Fonseca I C, Nogueira E, Figueirêdo P H, Coutinho S
Departamento de Física, Universidade Federal da Paraíba, 58051-970, João Pessoa, PB, Brazil.
Departamento de Física, Universidade Federal Rural de Pernambuco, 52171-900, Recife, PE, Brazil.
Eur Phys J E Soft Matter. 2018 Jan 19;41(1):8. doi: 10.1140/epje/i2018-11609-8.
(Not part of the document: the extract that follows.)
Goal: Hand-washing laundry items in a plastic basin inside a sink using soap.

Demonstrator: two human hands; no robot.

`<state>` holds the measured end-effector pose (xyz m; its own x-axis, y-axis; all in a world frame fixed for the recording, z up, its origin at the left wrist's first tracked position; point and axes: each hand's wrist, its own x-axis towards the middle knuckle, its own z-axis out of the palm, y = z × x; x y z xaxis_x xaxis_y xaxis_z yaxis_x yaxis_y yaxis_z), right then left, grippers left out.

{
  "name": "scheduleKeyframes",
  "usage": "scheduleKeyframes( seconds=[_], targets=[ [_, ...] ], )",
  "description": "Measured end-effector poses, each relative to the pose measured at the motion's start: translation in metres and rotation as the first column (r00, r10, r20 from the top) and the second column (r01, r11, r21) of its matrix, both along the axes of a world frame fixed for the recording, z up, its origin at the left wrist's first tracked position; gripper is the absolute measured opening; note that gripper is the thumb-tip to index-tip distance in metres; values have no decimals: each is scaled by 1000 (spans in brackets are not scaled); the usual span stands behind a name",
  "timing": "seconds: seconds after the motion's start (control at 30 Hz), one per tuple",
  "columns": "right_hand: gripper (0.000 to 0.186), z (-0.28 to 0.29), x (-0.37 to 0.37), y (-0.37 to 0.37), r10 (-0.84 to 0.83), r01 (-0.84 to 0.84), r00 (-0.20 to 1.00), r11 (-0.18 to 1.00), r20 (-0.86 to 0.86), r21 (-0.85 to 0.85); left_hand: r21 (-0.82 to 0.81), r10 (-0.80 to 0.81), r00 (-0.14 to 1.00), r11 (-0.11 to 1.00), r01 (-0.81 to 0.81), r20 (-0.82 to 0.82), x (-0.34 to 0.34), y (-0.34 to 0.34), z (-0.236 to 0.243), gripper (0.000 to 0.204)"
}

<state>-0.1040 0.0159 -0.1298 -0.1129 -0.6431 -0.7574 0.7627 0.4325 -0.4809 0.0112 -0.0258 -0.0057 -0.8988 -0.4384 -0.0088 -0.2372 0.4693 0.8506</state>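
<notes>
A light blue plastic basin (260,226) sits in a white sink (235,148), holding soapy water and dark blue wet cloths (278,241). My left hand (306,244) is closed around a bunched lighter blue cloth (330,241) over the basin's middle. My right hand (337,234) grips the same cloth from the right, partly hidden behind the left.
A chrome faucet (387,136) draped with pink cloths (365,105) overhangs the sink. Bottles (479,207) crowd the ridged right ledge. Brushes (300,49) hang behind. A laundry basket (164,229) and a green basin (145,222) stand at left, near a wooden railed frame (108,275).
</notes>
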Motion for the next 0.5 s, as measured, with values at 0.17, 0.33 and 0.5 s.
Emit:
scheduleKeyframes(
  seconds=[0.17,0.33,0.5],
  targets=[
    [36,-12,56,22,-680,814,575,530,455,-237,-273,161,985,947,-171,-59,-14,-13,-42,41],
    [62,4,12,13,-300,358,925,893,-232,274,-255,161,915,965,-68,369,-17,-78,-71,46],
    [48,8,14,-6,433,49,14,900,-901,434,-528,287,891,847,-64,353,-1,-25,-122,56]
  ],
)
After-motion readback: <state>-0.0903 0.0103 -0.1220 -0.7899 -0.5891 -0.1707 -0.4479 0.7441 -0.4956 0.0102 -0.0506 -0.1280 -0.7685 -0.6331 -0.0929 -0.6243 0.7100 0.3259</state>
This article investigates aspects of similarity between complete sequences of mitochondrial DNA by determining the distribution of the relative frequencies of words with different lengths and the characteristics of their relevance throughout the sequences. The degree of similarity is obtained by comparing the distances between words contained within these sequences. Our results indicate that the best groupings among different species depend on the lengths of words and their respective relative frequencies. We also observed that the longer the word the more consistent the grouping between the sequences becomes. The application of our results, together with the perspective of analyzing DNA sequences belonging to a single biological species, may be important for the construction of phylogenetic trees, which are appropriate structures for understanding the evolutionary history of the species.
本文通过确定不同长度单词的相对频率分布及其在整个序列中的相关性特征,研究了线粒体DNA完整序列之间的相似性。相似程度是通过比较这些序列中所含单词之间的距离获得的。我们的结果表明,不同物种之间的最佳分组取决于单词的长度及其各自的相对频率。我们还观察到,单词越长,序列之间的分组就越一致。将我们的结果应用于分析属于单一生物物种的DNA序列,对于构建系统发育树可能很重要,系统发育树是理解物种进化历史的合适结构。